And on February 16, this: "ORDER: It is the Court's uniform practice after a verdict has been rendered in a jury trial to have the Court's law clerk inquire of the jury as to whether there were any problems understanding the Court's instructions of law, so that improvements can be made in future cases. Late yesterday, in the course of such an inquiry in this case -- in which the jury confirmed that they had fully understood the instructions and had no suggestions regarding jury instructions for future cases -- several jurors volunteered to the law clerk that, prior to the rendering of the jury verdict in this case, they had learned of the fact of this Court's Rule 50 determination on Monday to dismiss the case on legal grounds. These jurors reported that although they had been assiduously adhering to the Court's instruction to avoid media coverage of the trial, they had involuntarily received "push notifications" on their smartphones that contained the bottom-line of the ruling. The jurors repeatedly assured the Court's law clerk that these notifications had not affected them in any way or played any role whatever in their deliberations. The Court also notes that when it proposed to the parties, during oral argument on Monday morning, to render its Rule 50 decision later that day but to permit the jury to continue deliberating so that the Court of Appeals would have the benefit of both the Court's legal determination and the jury's verdict, no party objected to this plan. Nor did any party object when the Court reconvened later that day, outside the presence of the jury, and the Court indicated that it was prepared to issue a Rule 50 decision at that time. Indeed, no party objected to this procedure at any time whatever. Nevertheless, in an excess of caution, the Court hereby brings the foregoing facts to the parties' attention. If any party feels there is any relief they seek based on the above, counsel should promptly initiate a joint phone conference with the Court to discuss whether any further proceedings are appropriate. SO ORDERED. (Signed by Judge Jed S. Rakoff on 2/16/2022) (kv)" Watch this site.

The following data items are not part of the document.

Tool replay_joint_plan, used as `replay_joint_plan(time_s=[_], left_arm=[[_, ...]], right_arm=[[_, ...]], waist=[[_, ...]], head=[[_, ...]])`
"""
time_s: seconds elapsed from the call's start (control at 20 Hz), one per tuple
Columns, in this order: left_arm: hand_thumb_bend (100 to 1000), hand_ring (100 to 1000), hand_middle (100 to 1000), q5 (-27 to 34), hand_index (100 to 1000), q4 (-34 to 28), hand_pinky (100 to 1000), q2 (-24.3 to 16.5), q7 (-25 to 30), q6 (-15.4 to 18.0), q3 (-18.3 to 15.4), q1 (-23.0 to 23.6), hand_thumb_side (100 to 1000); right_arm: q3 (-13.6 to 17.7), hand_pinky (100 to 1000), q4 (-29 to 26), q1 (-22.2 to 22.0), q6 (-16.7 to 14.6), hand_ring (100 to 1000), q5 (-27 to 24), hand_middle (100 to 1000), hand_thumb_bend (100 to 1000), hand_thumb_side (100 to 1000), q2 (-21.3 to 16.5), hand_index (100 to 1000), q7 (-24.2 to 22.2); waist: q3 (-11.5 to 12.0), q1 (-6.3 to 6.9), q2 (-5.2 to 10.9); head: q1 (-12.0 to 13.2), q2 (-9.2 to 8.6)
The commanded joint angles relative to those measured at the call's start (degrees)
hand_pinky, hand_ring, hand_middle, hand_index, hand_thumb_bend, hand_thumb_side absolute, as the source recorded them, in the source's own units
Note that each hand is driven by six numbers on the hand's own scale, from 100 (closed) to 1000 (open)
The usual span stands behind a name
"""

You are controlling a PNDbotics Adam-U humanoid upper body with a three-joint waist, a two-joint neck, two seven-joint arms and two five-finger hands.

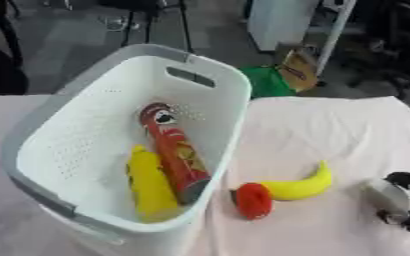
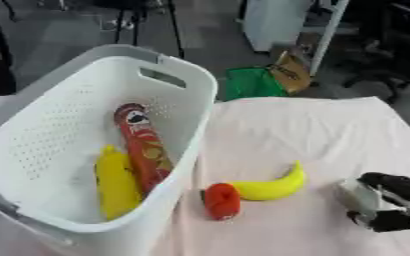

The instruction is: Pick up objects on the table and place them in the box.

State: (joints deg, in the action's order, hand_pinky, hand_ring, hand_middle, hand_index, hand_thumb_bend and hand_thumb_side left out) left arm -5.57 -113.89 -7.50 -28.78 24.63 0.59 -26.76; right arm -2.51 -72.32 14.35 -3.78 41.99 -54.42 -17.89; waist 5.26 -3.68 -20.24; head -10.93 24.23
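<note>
White basket (image 1: 230, 107), on the table's left: holds a red tube can (image 1: 175, 150) and a yellow bottle (image 1: 150, 187) side by side. On the pale cloth (image 2: 331, 135) beside it: banana (image 2: 270, 187) touching a red object (image 2: 222, 201). Right hand (image 2: 385, 200) at the right edge, finger state impossible to tell

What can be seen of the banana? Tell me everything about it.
The banana is yellow, smooth and glossy, looking like plastic, and curved like a crescent with its tips pointing up in the view. It lies flat on the pale tablecloth, to the right of the white basket and outside it. Its lower left end meets the red object beside it; whether they truly touch cannot be told. The right hand is apart from it, near the right edge.
</note>
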Motion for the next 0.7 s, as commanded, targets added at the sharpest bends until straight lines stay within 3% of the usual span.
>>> replay_joint_plan(time_s=[0.05,0.25,0.55,0.7], left_arm=[[100,463,605,0.1,667,-0.7,599,0.0,0.3,-0.1,0.2,-0.9,961],[100,463,605,0.1,666,-0.7,599,-0.1,0.3,-0.1,0.2,-0.9,960],[100,464,605,0.0,666,-0.7,599,0.0,0.4,-0.1,0.2,-1.0,961],[100,464,606,0.0,666,-0.7,599,0.0,0.4,0.0,0.3,-1.0,961]], right_arm=[[0.5,1000,-0.4,0.4,0.6,1000,0.8,958,319,716,-1.6,1000,1.8],[0.1,1000,-1.4,-0.1,1.8,1000,1.8,910,323,691,-1.7,958,5.2],[0.1,1000,-2.0,-0.4,3.3,992,3.1,807,225,710,-1.6,864,9.7],[-0.2,994,-2.1,-0.5,4.2,976,3.7,767,217,692,-1.6,826,12.3]], waist=[[-0.1,0.02,0.89],[-0.2,0.0,0.93],[-0.4,0.0,1.0],[-0.4,-0.01,1.0]], head=[[0.0,-0.41],[0.1,-0.29],[0.2,-0.32],[0.2,-0.4]])
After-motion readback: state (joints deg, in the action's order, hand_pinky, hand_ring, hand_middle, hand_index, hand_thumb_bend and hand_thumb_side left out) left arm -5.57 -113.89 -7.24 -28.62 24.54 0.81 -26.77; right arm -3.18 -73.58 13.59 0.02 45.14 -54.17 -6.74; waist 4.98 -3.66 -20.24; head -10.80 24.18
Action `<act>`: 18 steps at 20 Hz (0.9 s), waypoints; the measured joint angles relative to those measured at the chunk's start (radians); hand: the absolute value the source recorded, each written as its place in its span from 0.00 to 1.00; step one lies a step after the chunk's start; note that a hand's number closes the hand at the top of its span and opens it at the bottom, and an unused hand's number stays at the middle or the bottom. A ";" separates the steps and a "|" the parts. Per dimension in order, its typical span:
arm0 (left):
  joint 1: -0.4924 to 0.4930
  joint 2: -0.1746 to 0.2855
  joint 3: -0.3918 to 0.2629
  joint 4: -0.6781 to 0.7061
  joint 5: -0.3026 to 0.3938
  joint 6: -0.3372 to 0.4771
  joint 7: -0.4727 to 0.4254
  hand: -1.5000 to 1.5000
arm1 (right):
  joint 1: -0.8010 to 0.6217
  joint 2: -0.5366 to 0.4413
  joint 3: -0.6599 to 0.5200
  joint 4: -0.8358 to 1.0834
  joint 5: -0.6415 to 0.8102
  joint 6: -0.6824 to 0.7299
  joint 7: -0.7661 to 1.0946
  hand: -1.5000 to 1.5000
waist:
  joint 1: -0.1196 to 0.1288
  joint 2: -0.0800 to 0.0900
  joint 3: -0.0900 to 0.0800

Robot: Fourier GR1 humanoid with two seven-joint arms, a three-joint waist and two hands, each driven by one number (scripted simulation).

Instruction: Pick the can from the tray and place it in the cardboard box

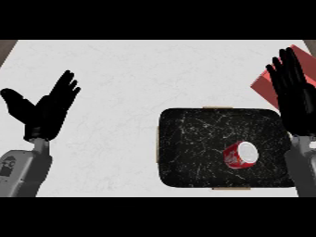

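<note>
A black, white-veined, square tray with rounded corners (187, 139) lay on the pale marble counter top (133, 74), right of centre, and it held a single thing: a small red metal can with a whitish round end (240, 155). The can sat in the tray's lower right part, near the right forearm (309, 169) but apart from it, and nothing touched it. Beyond the tray's upper right corner stood a red, flat-sided cardboard box (259, 85), set askew to the tray. Much of the box was covered by the right hand (298, 102) and cut off by the view's right edge, so whether anything lay inside could not be made out. That black hand was held open, fingers straight and pointing up the view, empty. The left hand (47, 115) showed at the view's left side, well apart from the tray, open as well, fingers spread and thumb out, holding nothing. The can appeared tipped over, its whitish end turned toward the upper right, its red side bearing faint pale markings too small to read.
</note>
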 measured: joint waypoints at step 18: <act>0.080 0.187 -0.089 -0.184 -0.228 -0.120 -0.228 0.50 | 0.500 -0.435 -0.090 -0.577 0.518 -0.060 0.180 0.00 | -0.060 -0.020 0.024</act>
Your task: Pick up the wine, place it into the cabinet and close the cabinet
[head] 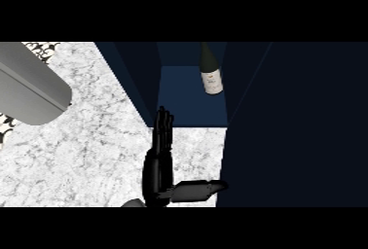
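At the near edge of the marble desk (79,155), the one hand in view, the left hand (159,160), shows fingers straight and pressed together, thumb out to the right, its fingertips at the open cabinet (188,104). A broad dark panel (302,126) fills the right side. Farther in, the single wine bottle (211,73) stands on the cabinet's blue floor, apart from the hand, and one grey rounded block (28,82) sits far left.
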You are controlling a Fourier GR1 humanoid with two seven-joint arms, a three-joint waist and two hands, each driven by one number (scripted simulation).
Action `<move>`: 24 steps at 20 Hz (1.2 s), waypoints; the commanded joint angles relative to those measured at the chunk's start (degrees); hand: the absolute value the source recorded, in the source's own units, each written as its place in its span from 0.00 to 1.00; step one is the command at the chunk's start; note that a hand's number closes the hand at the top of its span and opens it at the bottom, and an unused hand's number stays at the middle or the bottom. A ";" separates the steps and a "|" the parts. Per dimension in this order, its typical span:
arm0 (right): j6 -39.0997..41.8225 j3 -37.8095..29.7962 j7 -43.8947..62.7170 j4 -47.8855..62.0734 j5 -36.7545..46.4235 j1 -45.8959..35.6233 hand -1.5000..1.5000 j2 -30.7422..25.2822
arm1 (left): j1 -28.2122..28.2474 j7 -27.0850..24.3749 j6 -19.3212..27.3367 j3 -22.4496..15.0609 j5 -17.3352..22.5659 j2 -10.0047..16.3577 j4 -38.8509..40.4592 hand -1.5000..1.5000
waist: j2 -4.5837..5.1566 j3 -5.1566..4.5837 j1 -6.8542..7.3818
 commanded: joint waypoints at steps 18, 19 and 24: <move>6.02 6.76 4.89 -4.86 -4.25 2.77 1.00 -0.92 | 22.29 4.55 -10.73 0.32 -2.63 25.03 -34.72 0.00 | 0.05 -0.05 0.21; 6.94 2.67 4.26 -3.15 -7.16 1.42 1.00 -2.33 | 23.86 2.54 -11.93 0.43 -2.96 23.45 -32.47 0.00 | 0.16 -0.03 0.09; 7.41 9.44 7.20 -7.93 -11.13 10.83 1.00 -0.48 | 26.41 3.31 -15.68 6.06 1.05 27.98 -35.43 0.00 | 0.03 -0.02 -0.35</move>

From February 11: Palin's lawyer: ... So Ross Douthat sent James Bennet two tweets, from Jonathan Chait and Chris Hayes, "another liberal journalist."[ALJ, also Administrative Law Judge]. 

Palin's lawyer: They switched the correction from Sarah Palin's PAC to "a PAC."

 Palin's lawyer: The Times is trying to argue that it's about Sarah PAC, not Sarah Palin. Reject that. The last witness, not on the editorial board but the Reader Center, called it the "Sarah Palin editorial."

Palin's lawyer: Notice how in their correction they don't mention Sarah Palin once. It's up to you to decide if that's because they don't like her politics.

 Palin's lawyer: The Republican baseball practice shooter, there was anti-Trump politics in his social media, it was reverse engineers. But here, my client became the casualty of their politics. She doesn't like to complaint. Suck it up, cupcake.

 Now NYT lawyer's closing argument (which, Judge Rakoff notes, will be broken in half by jurors' lunch). NYT lawyer: The judge cautioned you, when you get back to the jury room, work together to remember the evidence.

 NYT lawyer: What's shocking about the closing we just heard if they shift to opinion. The opinion of Mr. Bennet, of Tom Friedman. In this country you're allowed to have opinions. Opinions can't be wrong.

NYT lawyer: This honest mistake made James Bennet stay up all night thinking about it. For Governor Palin to prevail in this case she needs to show you it was not an honest mistake, but that it was intentional defamation, or reckless.

 NYT lawyer: The Editorial Board is there to express shared values. Take yourself back. President Trump had just been elected. This a county awash in misinformation. We needed to say something about it. The Times made a natural connection to Gov Palin

 NYT lawyer: They could have called Bob Semple -- Judge Rakoff: Jurors, either side could have called him. NYT lawyer: Yes, though could have called him-- Palin's lawyer: Objection Judge Rakoff: The point is, the not-calling could give rise to an inference. Or not.

 NYT lawyer Axelrod: So he went an hour and 45 minutes and I objected only once. Now he -- Objection!

Judge Rakoff: He had every right to object. This is not proper argument. NYT lawyer Axelrod: Bob Semple said something about NRA. Who cares? It's irrelevant. NYT lawyer: If we intended to defame Governor Palin, would it have done straight to James Bennet, and not like this, just a fluke?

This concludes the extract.